■ What to do: Copy out the data word for word, without any of its pictures.

■ Supplied data:
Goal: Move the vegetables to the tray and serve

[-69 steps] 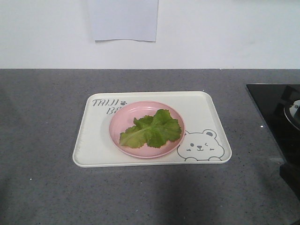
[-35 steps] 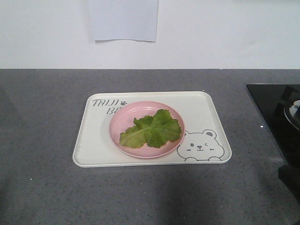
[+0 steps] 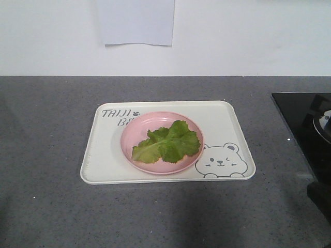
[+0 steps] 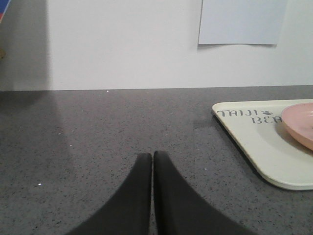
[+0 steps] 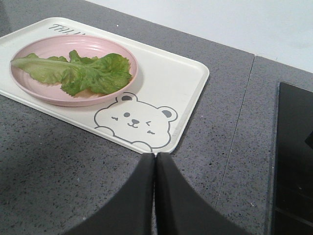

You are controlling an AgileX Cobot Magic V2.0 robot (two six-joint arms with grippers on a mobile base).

■ Answer section:
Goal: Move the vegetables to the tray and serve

[-69 steps] 
[-35 steps] 
[+0 steps] 
[+0 steps] 
[+0 steps] 

You are controlling an AgileX Cobot Magic V2.0 robot (two six-joint arms with grippers on a mobile base).

This exercise requires nothing more.